4. Page 28, line 992; Do provide the reasoning for choosing the active site retrieved from MOE active site finder. As MOE active site finder tool usually provides a list of putative active sites. Therefore, a table with at least the top 3 putative active sites from that list and a tab which provide the necessary reasoning that why those from the list were not selected. For more information, follow these references: (a) doi.org/10.1021/acsomega.7b00010; (b) doi.org/10.1016/j.compbiolchem.2018.02.008; 
5. Was there any evaluation performed to validate the accuracy or precision of the adopted docking methods that are mentioned in this paper, like self-docking using the same placement method (Triangle matcher) and scoring (GBVI/WSA_dG). for more information, follow these references: (a) MOE assisted repurposing of inhibitors using triangle matcher doi.org/10.1016/j.jsps.2018.01.017; (b) Evaluation of placement methods and others methods of MOE doi.org/10.1016/j.bioorg.2018.12.003 
6. In computational methods, how false-positive results were differentiated from the considered results? 
7. Why triangle matcher and London_dG scoring were the only ones selected for the current study when other scoring options were available in MOE?
8. Do provide the coordinate file of the selected docking pose mentioned in the paper.

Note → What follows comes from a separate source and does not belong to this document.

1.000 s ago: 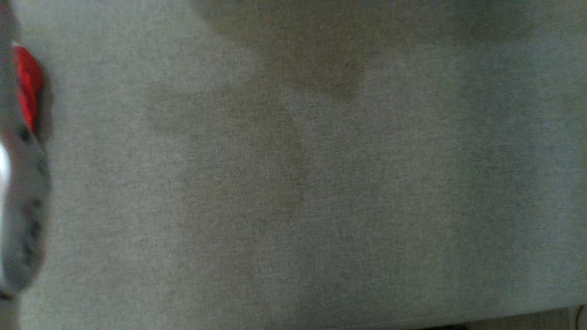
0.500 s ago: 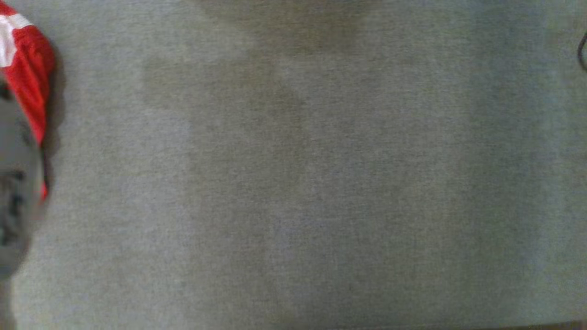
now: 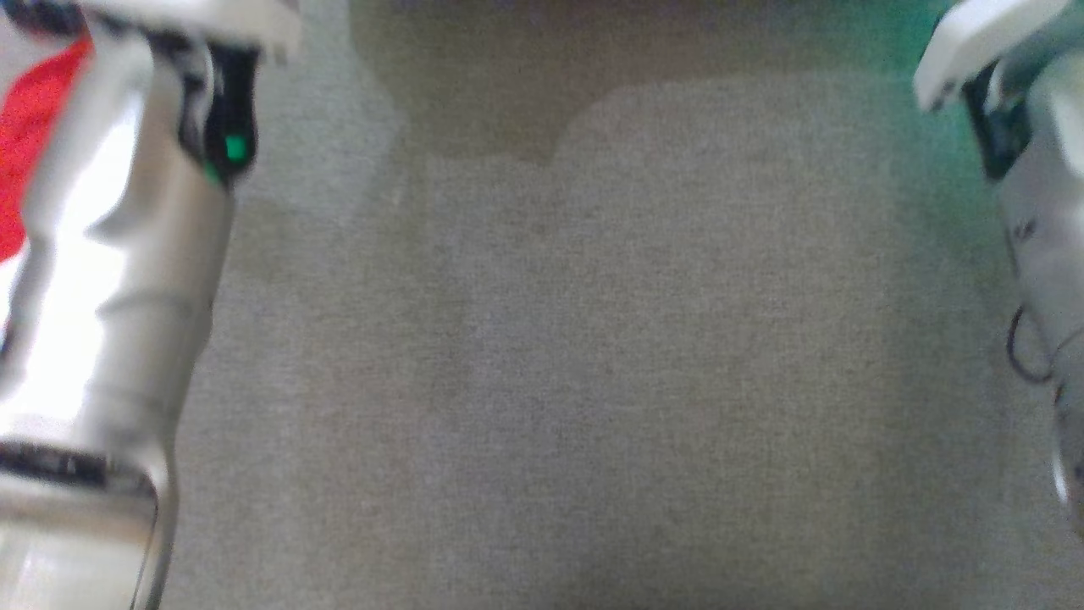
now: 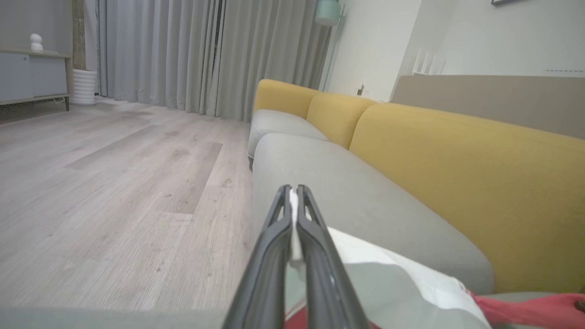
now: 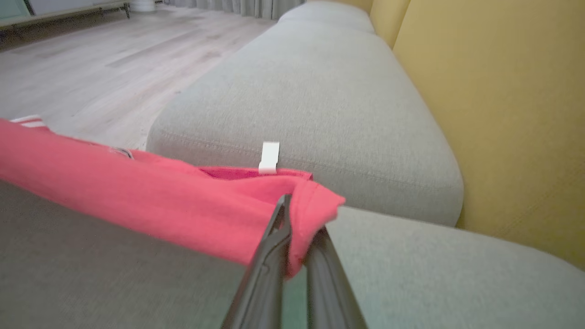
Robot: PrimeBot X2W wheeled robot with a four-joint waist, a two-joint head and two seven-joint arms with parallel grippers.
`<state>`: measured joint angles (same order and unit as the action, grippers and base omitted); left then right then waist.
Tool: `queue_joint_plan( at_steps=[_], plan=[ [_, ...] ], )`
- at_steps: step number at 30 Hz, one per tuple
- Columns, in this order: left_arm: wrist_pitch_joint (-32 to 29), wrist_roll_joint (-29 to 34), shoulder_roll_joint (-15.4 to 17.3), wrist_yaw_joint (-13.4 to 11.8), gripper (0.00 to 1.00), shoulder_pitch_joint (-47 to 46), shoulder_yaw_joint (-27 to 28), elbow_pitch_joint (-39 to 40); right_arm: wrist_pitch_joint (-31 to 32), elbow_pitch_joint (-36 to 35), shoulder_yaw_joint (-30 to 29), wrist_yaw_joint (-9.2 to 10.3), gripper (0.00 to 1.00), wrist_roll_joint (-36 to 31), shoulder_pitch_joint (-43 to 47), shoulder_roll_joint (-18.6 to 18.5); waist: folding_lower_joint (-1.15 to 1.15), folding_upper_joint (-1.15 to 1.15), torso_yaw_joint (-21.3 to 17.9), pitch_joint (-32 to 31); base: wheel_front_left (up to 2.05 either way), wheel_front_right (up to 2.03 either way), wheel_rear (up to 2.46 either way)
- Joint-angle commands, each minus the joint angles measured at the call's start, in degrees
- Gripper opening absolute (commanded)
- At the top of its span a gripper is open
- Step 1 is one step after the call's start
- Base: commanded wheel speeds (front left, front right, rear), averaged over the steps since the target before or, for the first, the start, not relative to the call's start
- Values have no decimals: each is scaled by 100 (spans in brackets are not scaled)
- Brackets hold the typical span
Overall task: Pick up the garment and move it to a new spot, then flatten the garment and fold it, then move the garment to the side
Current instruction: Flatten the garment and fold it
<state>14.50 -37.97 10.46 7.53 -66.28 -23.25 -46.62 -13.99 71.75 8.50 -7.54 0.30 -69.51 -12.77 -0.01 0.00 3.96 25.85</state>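
Left forearm and right forearm had entered head view; left gripper pinched a white edge, right gripper the red hem; the garment stretched between them over the sofa seat, likely mid-move.

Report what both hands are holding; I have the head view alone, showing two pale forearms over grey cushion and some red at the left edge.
Observer: The right hand is shut on a folded red edge of the garment.
Operator: Now the left.
Observer: The left hand is shut on a white strip of that garment; more of its cloth bunches beside the fingers.
Operator: Describe the surroundings.
Observer: A yellow backrest runs along the grey seat cushion, with wooden floor on the other side.
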Motion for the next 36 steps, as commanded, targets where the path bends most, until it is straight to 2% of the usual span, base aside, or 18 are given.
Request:
queue_joint_plan(
  at_steps=[1,7,12,21,25,30,36],
  plan=[
    [-20,-91,376,-5,0,13,36,253,26,-94,157,5,0,103,132,31,1,0,72,-292,0,0,0],
    [-101,-510,797,-5,0,1204,-402,739,263,-20,927,5,0,740,866,-128,1,0,118,-832,0,0,0],
    [-177,-719,1020,-5,0,2094,-543,1147,633,-342,1668,5,0,1481,1538,-311,1,0,154,-1240,0,0,0],
    [-426,-740,1195,-176,0,3262,-833,1935,1424,-1722,3032,5,0,2934,2732,-1336,1,0,205,-1815,0,0,0],
    [-520,-843,1323,-289,0,3780,-859,2327,1854,-2385,3356,5,0,3735,3120,-1706,1,0,155,-2045,0,0,0],
    [-661,-910,1534,-510,0,4416,-905,2960,2020,-2951,3738,5,0,4123,3386,-2160,1,0,121,-2267,0,0,0],
    [-888,-1006,1856,-816,0,5145,-925,3827,2073,-3278,3905,5,0,4477,3686,-2402,1,0,99,-2511,0,0,0]
  ],
)
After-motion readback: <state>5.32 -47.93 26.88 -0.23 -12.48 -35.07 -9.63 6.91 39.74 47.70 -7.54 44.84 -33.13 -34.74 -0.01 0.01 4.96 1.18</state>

The paper is written fluently with some typographical mistakes, which can be revised later. This paper certainly fits in the interest of the current journal.

Author Response

Dear Reviewer,

We are very thankful for your valuable and constructive comments. Please find the reply to the points you raised in the attached file.

Best Regards,

Author Response File: Author Response.pdf

Round 2

Reviewer 2 Report

I thank the authors for their replies to my queries about their work. I am sorry but my opinion has not changed. I still think that with so little experimental data, it cannot be claimed that α-adrenoreceptor blockers can be used as promising anti-virulence agents in Gram-negative bacteria. The paper is unnecessarily long to attract the attention of the readers. I suggest the authors experimentally focus on more members of this class of molecules to be so pretentious about the study.